Hmm. The mouth might not be quite right.
I don't have much else to say about it, other than the fact I now want to try my hand at glitter glue to add some more interest to my artwork. Gah, you tempt me with new medium--as if pencil, ink, pastel, my special paint, and fancy papers weren't enough.
Anyway, keep up with this good stuff." (In relation to this art piece:
3. "So, this was good. The writing style was pretty interesting and unique, even if it felt odd to my brain--I sort of had to keep rereading certain sentences and such. However, I liked it.
Yet, I have the feeling that this will go in a general way--girl has abusive boyfriend/male figure in life, lies to protect him for reasons unknown, and is a hidden genius. It's sort of two tropes, really--cliches, almost. Now, if she moonlights as a gladiator fighter or alligator wrangler, I might be surprised, but . . .

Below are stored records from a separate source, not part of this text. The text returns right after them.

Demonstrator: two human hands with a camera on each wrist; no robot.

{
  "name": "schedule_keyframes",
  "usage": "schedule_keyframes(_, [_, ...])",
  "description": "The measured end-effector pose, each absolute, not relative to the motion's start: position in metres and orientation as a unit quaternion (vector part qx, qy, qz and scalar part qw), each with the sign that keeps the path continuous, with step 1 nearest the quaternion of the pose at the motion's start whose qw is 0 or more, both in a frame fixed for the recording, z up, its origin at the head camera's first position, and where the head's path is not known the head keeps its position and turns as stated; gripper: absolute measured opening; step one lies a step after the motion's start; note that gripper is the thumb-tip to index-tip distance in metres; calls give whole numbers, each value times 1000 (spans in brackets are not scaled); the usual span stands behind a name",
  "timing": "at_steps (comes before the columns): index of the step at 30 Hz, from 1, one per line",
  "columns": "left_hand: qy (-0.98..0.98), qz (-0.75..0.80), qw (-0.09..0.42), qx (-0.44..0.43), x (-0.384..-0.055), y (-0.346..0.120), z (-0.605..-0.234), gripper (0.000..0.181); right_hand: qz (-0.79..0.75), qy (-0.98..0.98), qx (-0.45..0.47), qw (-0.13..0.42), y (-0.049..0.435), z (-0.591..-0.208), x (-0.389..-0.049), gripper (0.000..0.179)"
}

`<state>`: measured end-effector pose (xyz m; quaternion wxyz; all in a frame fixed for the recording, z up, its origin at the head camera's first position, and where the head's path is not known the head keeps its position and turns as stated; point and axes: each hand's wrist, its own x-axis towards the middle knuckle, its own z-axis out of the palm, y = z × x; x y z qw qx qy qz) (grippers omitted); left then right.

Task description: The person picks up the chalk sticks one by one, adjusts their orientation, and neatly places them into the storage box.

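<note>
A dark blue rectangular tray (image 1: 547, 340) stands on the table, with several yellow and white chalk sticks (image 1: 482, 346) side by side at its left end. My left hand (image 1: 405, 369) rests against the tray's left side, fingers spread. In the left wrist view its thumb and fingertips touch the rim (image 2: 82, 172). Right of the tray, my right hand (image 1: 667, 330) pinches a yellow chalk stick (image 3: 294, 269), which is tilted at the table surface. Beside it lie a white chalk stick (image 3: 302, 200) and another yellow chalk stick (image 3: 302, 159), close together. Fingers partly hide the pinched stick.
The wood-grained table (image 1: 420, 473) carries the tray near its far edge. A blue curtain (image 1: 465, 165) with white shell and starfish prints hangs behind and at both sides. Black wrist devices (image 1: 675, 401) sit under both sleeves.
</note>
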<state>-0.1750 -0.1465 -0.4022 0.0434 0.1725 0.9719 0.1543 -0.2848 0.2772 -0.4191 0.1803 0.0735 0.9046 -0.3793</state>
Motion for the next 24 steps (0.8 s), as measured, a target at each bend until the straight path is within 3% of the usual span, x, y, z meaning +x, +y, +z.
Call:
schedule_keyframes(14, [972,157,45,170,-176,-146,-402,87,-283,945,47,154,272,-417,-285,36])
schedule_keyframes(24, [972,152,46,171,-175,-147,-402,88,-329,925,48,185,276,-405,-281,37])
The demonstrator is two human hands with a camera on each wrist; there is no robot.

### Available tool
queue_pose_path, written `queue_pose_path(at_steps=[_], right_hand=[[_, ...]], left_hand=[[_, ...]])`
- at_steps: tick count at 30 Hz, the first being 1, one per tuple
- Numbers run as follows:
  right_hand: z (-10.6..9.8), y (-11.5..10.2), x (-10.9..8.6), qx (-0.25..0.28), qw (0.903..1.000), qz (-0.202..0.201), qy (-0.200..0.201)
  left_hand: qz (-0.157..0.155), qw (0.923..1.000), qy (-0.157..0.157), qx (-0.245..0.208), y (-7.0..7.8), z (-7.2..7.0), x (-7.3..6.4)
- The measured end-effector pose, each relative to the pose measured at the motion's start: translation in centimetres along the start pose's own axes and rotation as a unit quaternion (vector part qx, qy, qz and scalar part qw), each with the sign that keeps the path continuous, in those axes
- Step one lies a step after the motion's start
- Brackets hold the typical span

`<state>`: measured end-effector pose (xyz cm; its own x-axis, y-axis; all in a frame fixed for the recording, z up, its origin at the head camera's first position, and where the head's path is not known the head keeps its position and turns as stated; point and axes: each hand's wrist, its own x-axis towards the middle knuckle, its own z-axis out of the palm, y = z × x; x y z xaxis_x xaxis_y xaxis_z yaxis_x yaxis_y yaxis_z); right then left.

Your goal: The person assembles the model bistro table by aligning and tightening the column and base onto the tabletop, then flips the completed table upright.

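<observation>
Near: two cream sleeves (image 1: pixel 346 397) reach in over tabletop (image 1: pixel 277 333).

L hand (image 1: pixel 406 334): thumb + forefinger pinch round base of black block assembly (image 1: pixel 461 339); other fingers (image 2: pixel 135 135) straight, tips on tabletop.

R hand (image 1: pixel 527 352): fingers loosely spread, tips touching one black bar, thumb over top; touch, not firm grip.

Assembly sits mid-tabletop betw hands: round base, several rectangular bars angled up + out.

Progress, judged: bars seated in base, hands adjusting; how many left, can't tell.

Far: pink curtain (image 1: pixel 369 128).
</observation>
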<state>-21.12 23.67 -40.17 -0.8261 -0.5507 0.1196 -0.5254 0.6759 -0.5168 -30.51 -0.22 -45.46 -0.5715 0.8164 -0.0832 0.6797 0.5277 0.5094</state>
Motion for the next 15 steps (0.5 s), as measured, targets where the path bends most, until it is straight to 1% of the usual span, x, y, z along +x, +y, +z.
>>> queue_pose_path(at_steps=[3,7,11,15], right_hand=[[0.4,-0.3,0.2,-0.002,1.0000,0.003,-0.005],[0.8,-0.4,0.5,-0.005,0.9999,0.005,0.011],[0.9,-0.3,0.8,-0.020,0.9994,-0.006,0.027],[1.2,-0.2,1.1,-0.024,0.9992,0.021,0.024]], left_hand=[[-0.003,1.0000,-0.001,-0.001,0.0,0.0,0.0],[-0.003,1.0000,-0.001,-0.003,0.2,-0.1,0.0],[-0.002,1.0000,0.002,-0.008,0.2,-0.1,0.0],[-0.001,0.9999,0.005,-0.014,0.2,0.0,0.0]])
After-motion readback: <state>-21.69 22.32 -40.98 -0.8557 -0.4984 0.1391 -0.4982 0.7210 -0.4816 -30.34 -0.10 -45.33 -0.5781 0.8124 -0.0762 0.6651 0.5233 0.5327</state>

Anyway, I can't wait to see where this goes and I agree with the people above. Some of that stuff should be fixed up; dialogue most importantly." (In relation to:
My SPD senses are tingling.
Tue Oct 11, 2011 12:04 am
No one? Meh.
My SPD senses are tingling.
Tue Oct 11, 2011 12:38 am
I have 'a tale of an automaton.' you can review.
Life is full of hard times and good times. Lift your chin up, Ladies and Gentlemen.
The real voyage of discovery consists not in seeking new landscapes, but in having new eyes.